Des comptes à rendre

Mais le groupe Campaign Life Coalition n’a pas la même lecture. « Je crois qu’il va être tenu responsable. Il y a plusieurs groupes pro-vie représentant des milliers de pro-vie qui comptent sur lui pour défendre les enfants à naître », a affirmé Johanne Brownrigg au Devoir. Elle ne s’attend pas à grand-chose à court terme, puisqu’une mesure sur l’avortement n’obtiendrait pas suffisamment de votes pour être adoptée. « On s’attendrait à ce qu’un geste soit posé au moment opportun et on demandera des comptes à Andrew Scheer. »

Le nouveau chef conservateur a promis de ne pas rouvrir le débat sur l’avortement. Au début de la course à la chefferie, il s’est engagé à permettre à ses députés de le faire à titre personnel. Mais il martèle depuis qu’il veut que son caucus se concentre sur les enjeux qui unissent le parti plutôt que sur ceux qui sèment la discorde.

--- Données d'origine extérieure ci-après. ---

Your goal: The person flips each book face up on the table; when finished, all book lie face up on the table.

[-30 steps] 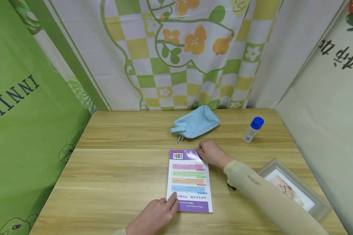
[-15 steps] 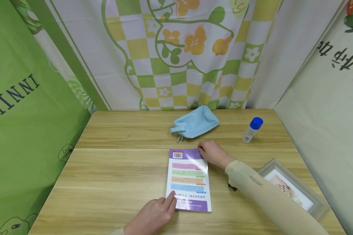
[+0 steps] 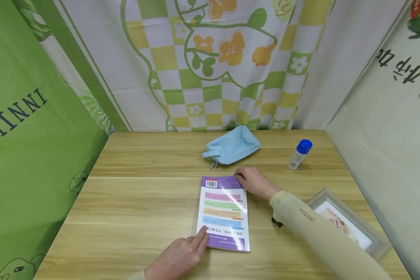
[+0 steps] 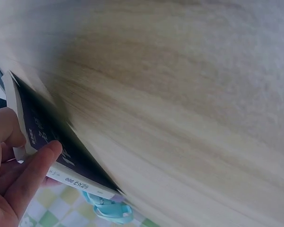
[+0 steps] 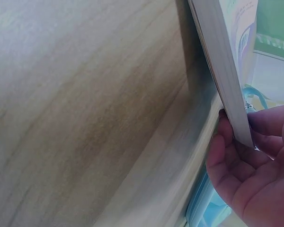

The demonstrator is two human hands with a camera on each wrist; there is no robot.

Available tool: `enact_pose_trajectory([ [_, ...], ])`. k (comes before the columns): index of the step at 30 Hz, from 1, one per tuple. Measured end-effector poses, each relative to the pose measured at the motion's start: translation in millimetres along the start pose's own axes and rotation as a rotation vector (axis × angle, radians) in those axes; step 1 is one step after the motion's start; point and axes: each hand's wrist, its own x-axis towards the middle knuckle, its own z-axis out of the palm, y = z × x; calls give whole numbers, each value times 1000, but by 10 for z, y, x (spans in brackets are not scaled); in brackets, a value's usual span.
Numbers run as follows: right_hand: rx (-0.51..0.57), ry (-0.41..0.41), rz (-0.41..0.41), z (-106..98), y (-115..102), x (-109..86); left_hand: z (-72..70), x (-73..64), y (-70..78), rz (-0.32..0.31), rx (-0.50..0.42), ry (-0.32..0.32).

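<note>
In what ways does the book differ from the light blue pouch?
The book is white and purple with printing; the pouch is plain light blue. The book is flat; the pouch is fuller, with a strap. The left hand and right hand hold the book; neither touches the pouch.

Clothed just behind the right hand (image 3: 254, 182) in a pale cream-beige sleeve (image 3: 325, 233), fairly smooth along its length, slightly puckered at the cuff (image 3: 277, 199) nearest the fingers. Printed farther back from that hand with small dark lettering (image 3: 307, 215), too fine to read surely. Covered behind the left hand (image 3: 176, 254) in similar pale cloth (image 3: 138, 276), showing only as a sliver.
</note>
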Motion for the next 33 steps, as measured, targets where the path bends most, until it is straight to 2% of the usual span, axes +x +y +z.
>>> enact_pose_trajectory([
  [9, 47, -7, 24, -32, -35, -6, 29, -68, 9, -44, -57, 22],
  [13, 60, -2, 30, -46, -43, -4, 41, -83, 24, -41, -85, 59],
  [19, 62, 1, 27, -55, -54, -5, 38, -62, 20, -44, -67, 118],
  [26, 66, -7, 44, -63, -95, -13, 21, -50, 3, -40, -28, 123],
  [33, 86, 9, 12, -95, -102, -15, 17, -68, -8, -65, -67, 128],
])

M. Scheer estime que ses promesses pour les familles — crédits d’impôt pour les parents d’enfants éduqués à la maison, exemption d’impôt pour les congés parentaux — apaiseront les préoccupations des conservateurs sociaux. Mais ce n’est « pas suffisant » selon Mme Brownrigg.

Diane Watts, de REAL Women, se réjouit de ces promesses, mais se dit aussi « optimiste » de voir les conservateurs agir sous Andrew Scheer pour protéger la liberté d’expression ou les droits des parents de déterminer les sujets d’éducation de leurs enfants. « On s’attend à ce qu’il se passe quelque chose, car l’importance de ces préoccupations est évidente », a-t-elle fait valoir, en se disant aussi optimiste qu’une initiative soit mise en avant pour protéger les enfants à naître.

Charles McVety, président du Canada Christian College, note qu’une majorité de la population canadienne s’oppose aux avortements sexo-sélectifs — un enjeu qui ferait donc consensus, comme les préfère Andrew Scheer. Mais il ne voit pas d’inconvénient à ce que les conservateurs ne déposent pas de mesure en ce sens d’ici l’élection, puisque ce serait peine perdue.

Munitions pour l’opposition

Les attaques contre le nouveau chef conservateur n’ont pas tardé, au Parlement. « C’est assurément une victoire de la droite sociale au sein du caucus conservateur. Il leur doit beaucoup », a argué le libéral Pablo Rodriguez.

« M. Scheer vient vraiment de la famille anti-choix des femmes, contre les droits reproductifs des femmes. Est-ce qu’il va être capable de tenir cette ligne-là encore, avec les gens qui l’appuient ? », a renchéri Alexandre Boulerice du NPD.